Thursday, April 2, 2020

The Zombie Apocalypse.....

Three Sundays ago I stood in the pulpet of my church, and told our largely elderly congregation what they needed to hear but did not yet fully understand: We need to stay away from each other to be safe.  I resigned, temporarily, as choir director, and told them that I would not be back until the epidemic (then not yet officially a 'pandemic') had made it safe for me to do so.

Within days, I was also working from home.  A year ago it would have been unthinkable to have a visit with a patient with no hands-on contact. Now, I have to use my ears, my intuition, my gut. I have to ask patients to tap their own sinuses and report what it feels like without being able to SEE the grimace that tells me that there is a problem under there. Video is coming.  I need "Webside manner" training, and I'm supposed to wear my stethescope and a white coat.  I have perfectly terrible bedside manner (which is why a certain type of people love me LOL), I don't OWN a white coat and WTH am I supposed to do with a stethescope during a VIDEO visit for crying out loutd?

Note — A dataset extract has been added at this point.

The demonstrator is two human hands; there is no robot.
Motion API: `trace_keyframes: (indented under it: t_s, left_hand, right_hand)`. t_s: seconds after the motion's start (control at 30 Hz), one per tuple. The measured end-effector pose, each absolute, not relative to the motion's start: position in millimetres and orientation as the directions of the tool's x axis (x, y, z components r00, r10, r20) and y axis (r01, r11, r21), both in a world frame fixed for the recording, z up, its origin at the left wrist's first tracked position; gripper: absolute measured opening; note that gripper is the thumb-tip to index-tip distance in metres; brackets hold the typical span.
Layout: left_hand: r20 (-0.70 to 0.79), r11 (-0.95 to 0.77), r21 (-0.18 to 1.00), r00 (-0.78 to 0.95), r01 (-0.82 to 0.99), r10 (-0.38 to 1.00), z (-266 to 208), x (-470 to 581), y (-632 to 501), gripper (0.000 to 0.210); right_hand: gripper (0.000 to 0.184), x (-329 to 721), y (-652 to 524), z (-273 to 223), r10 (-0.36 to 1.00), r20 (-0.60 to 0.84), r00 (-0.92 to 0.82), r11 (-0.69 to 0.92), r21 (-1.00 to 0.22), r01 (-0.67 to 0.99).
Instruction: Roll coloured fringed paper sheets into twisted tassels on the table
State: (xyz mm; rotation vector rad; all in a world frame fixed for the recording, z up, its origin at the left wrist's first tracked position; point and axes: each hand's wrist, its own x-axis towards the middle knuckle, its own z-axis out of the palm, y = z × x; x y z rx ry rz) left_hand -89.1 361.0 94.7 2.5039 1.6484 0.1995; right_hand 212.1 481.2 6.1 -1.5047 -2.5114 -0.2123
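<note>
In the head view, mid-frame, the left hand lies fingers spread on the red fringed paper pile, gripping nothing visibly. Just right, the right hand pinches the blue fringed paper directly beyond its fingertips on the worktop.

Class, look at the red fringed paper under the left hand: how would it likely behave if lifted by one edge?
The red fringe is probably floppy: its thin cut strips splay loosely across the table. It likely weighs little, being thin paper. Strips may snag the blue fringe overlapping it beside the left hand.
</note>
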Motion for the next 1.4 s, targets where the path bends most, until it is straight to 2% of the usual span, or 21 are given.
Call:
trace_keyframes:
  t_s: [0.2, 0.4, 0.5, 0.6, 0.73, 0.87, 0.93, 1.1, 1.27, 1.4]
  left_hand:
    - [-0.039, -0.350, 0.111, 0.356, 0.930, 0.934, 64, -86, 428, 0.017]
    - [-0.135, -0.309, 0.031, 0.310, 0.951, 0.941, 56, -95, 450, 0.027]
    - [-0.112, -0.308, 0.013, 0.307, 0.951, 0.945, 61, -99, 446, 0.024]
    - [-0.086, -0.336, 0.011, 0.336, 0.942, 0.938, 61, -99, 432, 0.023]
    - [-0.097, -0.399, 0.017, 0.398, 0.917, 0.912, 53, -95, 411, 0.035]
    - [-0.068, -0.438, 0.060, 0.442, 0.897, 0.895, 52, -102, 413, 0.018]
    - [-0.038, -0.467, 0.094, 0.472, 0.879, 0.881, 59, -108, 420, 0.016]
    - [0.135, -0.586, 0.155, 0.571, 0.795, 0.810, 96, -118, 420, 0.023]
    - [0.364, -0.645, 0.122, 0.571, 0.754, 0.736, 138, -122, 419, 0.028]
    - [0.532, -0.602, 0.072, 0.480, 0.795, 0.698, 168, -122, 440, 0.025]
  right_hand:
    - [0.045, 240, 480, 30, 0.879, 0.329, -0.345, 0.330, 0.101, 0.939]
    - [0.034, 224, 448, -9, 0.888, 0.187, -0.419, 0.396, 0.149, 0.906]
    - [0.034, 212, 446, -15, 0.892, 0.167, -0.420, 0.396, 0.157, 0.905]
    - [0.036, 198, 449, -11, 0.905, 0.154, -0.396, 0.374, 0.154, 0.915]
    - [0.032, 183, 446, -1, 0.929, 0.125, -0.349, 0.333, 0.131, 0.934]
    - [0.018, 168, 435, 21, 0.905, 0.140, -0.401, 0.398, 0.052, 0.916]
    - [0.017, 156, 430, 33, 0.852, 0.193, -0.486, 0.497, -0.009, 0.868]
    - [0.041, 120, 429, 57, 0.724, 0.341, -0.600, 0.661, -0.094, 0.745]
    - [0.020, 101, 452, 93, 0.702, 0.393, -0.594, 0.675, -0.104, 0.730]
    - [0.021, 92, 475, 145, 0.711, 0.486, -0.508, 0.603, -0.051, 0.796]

Covid-19 is reshaping a lot of our world. I'm a natural introvert, living in a house full of introverts.  We miss eating out. Otherwise, life is good.  But there is a lot of anxiety and uncertainty in the air.  Some people's hearts are simple dripping with fear.

I'm not sure what to do about that.  It isn't that we, ourselves, have no reason for fear.  Hubby and I are asthmatic diabetics. There's some risk there. Citygirl, Jujubee and Curlygirl all have asthma. And Babygirl.  Well.  Her immune system is suppressed on purpose, so, there's that. 

But....

The one solid lesson I have learned, being Babygirl's mom, is that I have no control whatsoever over the future. None. What is coming, is coming.  I can do what I CAN do:  Make sure there is plenty of soap in the house, make masks for people to wear, keep our food sources safe, and maintain agressive social distancing.  But in the end, I will have to deal with what I get, and worrying about it ahead of time will change precisely nothing.

That doesn't mean my mind doesn't go there. I had a serious kick-in-the-gut thought yesterday.  Babygirl is technically an adult now. If she gets any kind of sick, I won't be allowed to be with her in the ER, or for any hospital admission. NO visitors are allowed at all anywhere right now, except for "beginning of life, and end of life." And even then, it's only one. One visitor for new moms, or for the dying. Not one at a time:  ONE ONLY.  THAT might just about kill me.